FBI Simulator(David, Davidson, Strong, Thompson, Killam, Bryant, Jones, Bayer, Moynihan, Rudnitsky)

This sketch would benefit from fewer asides between Strong and Thompson and more of Larry David’s wacky Kevin Roberts character — a cartoonish late ’80s douche bag guy tossed into a shooting simulation to throw FBI trainees off balance. Really, they should have built an entire sketch around David and his pal, played by Bobby Moynihan, and maybe throw Leslie Jones’ shotgun-toting high-as-f—k lady in for good measure. Okay, and Aidy Bryant’s cat lady. Okay, maybe they should have just put all of these people in a high rise together.

Songwriting Class(Davidson, Bayer, David, Killam, McKinnon, Pharoah)

What a silly thing this is. David plays something close to his Clear History character, which is like the chill inverse of the fictionalized David on Curb. No less socially awkward, of course. David’s older liberal stoner type attends a song class and can’t seem to complete the most basic rhymes, and things just get insanely convoluted from there. Even Davidson can’t keep from cracking up at this silliness.

Weekend Update (Jost, Che, McKinnon, Rudnitsky, Stiller, Wilson)

Another genius character creation from Kate McKinnon: Sturdy Barbie, the only body type not included in Mattel’s new line. She’s got a Philly accent and her feet only fit in Crocs.
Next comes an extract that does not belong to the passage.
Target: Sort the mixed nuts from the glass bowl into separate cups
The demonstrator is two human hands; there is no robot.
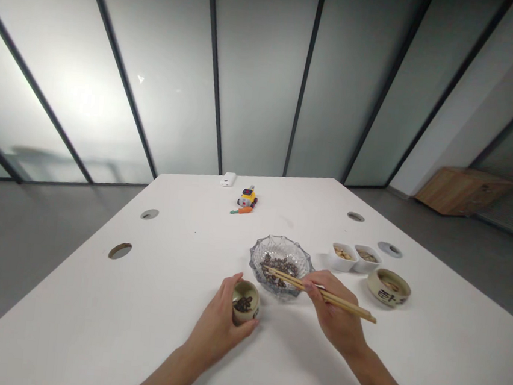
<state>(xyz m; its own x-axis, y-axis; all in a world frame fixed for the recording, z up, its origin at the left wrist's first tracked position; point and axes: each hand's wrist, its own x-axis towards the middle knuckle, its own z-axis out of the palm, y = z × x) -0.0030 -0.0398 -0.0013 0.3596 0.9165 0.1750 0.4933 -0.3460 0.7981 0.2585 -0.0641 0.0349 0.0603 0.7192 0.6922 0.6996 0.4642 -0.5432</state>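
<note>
A small beige ceramic cup (244, 317) with several dark beans (243, 304) inside is held by my left hand (221, 317), fingers and thumb wrapped round its sides. My right hand (336, 314) is closed on a pair of wooden chopsticks (345, 305). Their tips reach into a clear glass bowl (301, 258) of dark beans (282, 264), which stands just beyond the cup. Whether a bean is pinched between the tips is too small to tell.
Right of the bowl stand two small white dishes (340, 263) with light pieces in them and a beige ceramic bowl (388, 295) with dark lettering. Farther back are an orange toy screwdriver (244, 211), a yellow toy car (247, 198) and a white box-like device (228, 179). The white table (173, 305) has several round holes.
</note>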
Jon Rudnitsky makes his Weekend Update debut with some Patrick Swayze hair and some surprisingly solid dance moves (he’s no Channing Tatum) to convince us that he should be cast in the inevitable Dirty Dancing Live. The one-man-dance devolves into a hilariously unexpected pantomime horror show.

And surprise! Ben Stiller and Owen Wilson drop by as their Zoolander characters to talk fashion…except they’d rather talk politics, like the “Iowa Couscous.” Wilson’s O.J. Simpson line is the greatest. It’s so good that it just sold me on Zoolander 2. (JK I got my ticket last week.)

Steam Ship (Thompson, Killam, David, Moynihan, Bayer, Strong, Sanders)

It’s basically Larry David doing a Curb Your Enthusiasm bit on a sinking ship, unable to understand why it has to be women and children first and not, you know, whoever happens to be closest. It’s all just okay and seems a bit pointless until A-HA! Bernie Sanders drops in to spread some wisdom. Still — it’s fine. Just fine.

Peyton & Cam (Killam, Thompson)

I am not going to pretend that I am familiar with these guys, but the sketch still kind of works despite my football cluelessness. Killam’s Peyton Manning and Thompson’s Cam Newton sing their own version of “Ebony and Irony,” and as far as sports sketches go, this one is pretty much okay.

Message From Ted Cruz Cold Open (Killam, McKinnon)

This is a totally accurate, detailed and mostly humorous description of Ted Cruz, as recited by Taran Killam. It’s good that SNL found a political impression he can do well. And he’s right — Cruz does look like a Far Side cartoon from the side. It’s also nice that we didn’t get another debate cold open since those were getting a teensy bit stale.